In this module, we'll begin working with data frame objects, which are the primary data storage type used in R. In many ways, data frames are similar to a two-dimensional row/column layout that you should be familiar with from spreadsheet programs like Microsoft Excel. This module will cover various ways of creating Data frames, and describe how they are related to other data types in R.
Contents
- Intro to Lists - R Tutor
- List Basics - R Bloggers
- Single v.s. double brackets - StackOverflow
- Factor Variables - UCLA
- Data Frame Indexing - R Tutor
Before we learn about data frames, we need to understand a bit more about the list variable type. This is because data frames are actually a list object with class data.frame
, which gives them special properties. Similarly to a vector, a list is a collection of elements. However, you can store elements of different types in a list. A list is easily constructed by passing elements as arguments to the list
function:
# Create a list with three elements in it
my.list <- list(1, '2', TRUE)
This creates a list with three elements in it. To retrieve elements from a list, you use the double-bracket notation:
# Create a list with three elements in it
my.list <- list(1, '2', TRUE)
# Retrieve the second element from the list
my.list[[2]] # returns '2'
The double-brackets are used because single-brackets return a list, which is likely not what you're intending (more info).
While you can access list elements based on their position, you can also assign names to each element in a list, making your code much more clear:
# Create a variable `person1` and store some information in that variable
person1 <- list(name = "Miriam", favorite.band = "Red Baraat")
We can now access information about our list person1
using the name of the element we're interested in, rather than the index (which tells us no information):
# Retrieve information about `person1`
name <- person1$name # `$` notation
# Retrieve information about `person1`
name <- person1[['name']] # using double brackets and element name
Both of these approaches are more clear, enhancing code readability (and writability, for that matter). For practice working with lists, see exercise-1.

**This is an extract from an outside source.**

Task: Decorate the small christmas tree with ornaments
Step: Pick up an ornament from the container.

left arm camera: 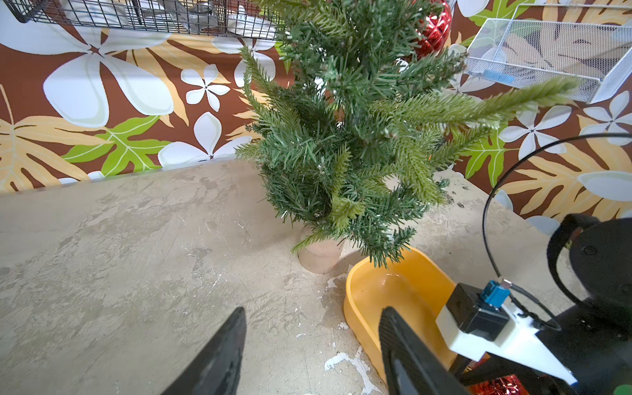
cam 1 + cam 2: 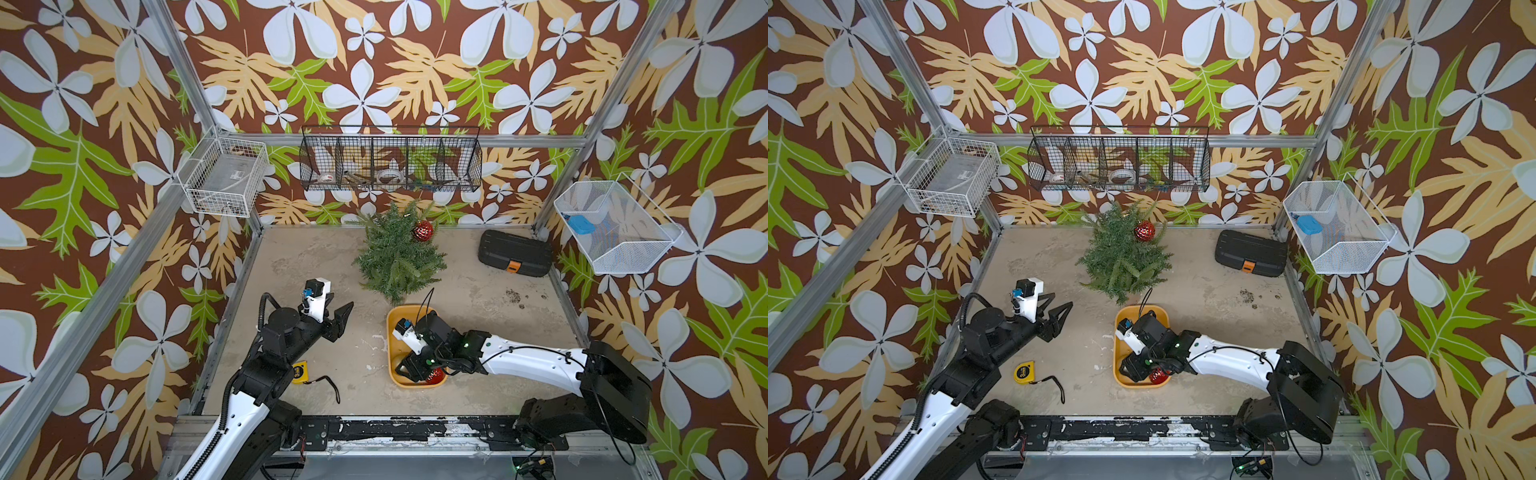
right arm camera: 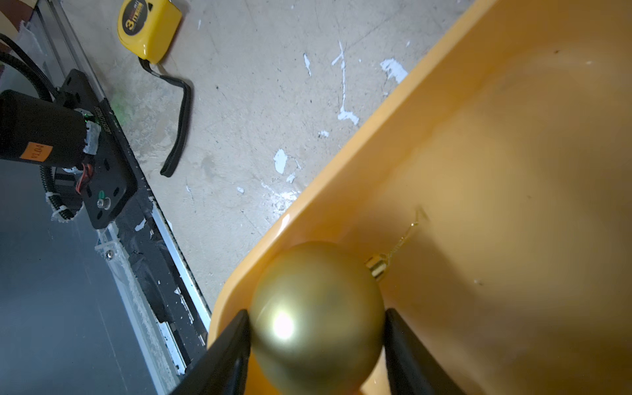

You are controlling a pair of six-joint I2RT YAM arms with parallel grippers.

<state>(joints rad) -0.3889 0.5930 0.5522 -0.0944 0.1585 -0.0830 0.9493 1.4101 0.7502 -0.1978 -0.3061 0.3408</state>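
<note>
The work surface is a flat beige table (image 2: pixel 316 257) with a mottled finish and scattered white chips. The yellow tray (image 2: pixel 391 349) lies directly on it. The small christmas tree (image 2: pixel 395 253) stands upright in a tan pot (image 1: pixel 319 254) just behind the tray, with its lowest branches overhanging the tray's far rim. In both top views, the yellow tape measure (image 2: pixel 1024 371) lies to the left of the tray and well apart from it, with its black strap (image 2: pixel 1057 384) trailing on the surface, and the closed black case (image 2: pixel 514 253) lies behind and to the right of the tray, near the rear corner.
</note>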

As stated above, data frames are really just lists with some additional properties that make them well suited for working with data. More specifically, data frames are lists in which each element is a vector of the same length. To relate this to the familiar row/column layout of a 2-dimensional table, each vector in your data frame is a column of your table. For example, consider the following table of weights and heights:
You can think of this as a list of two vectors: height
and weight
. It makes sense that the vectors are columns, not rows, because a row of data may contain elements of different types (and vectors are collections of elements all of the same type).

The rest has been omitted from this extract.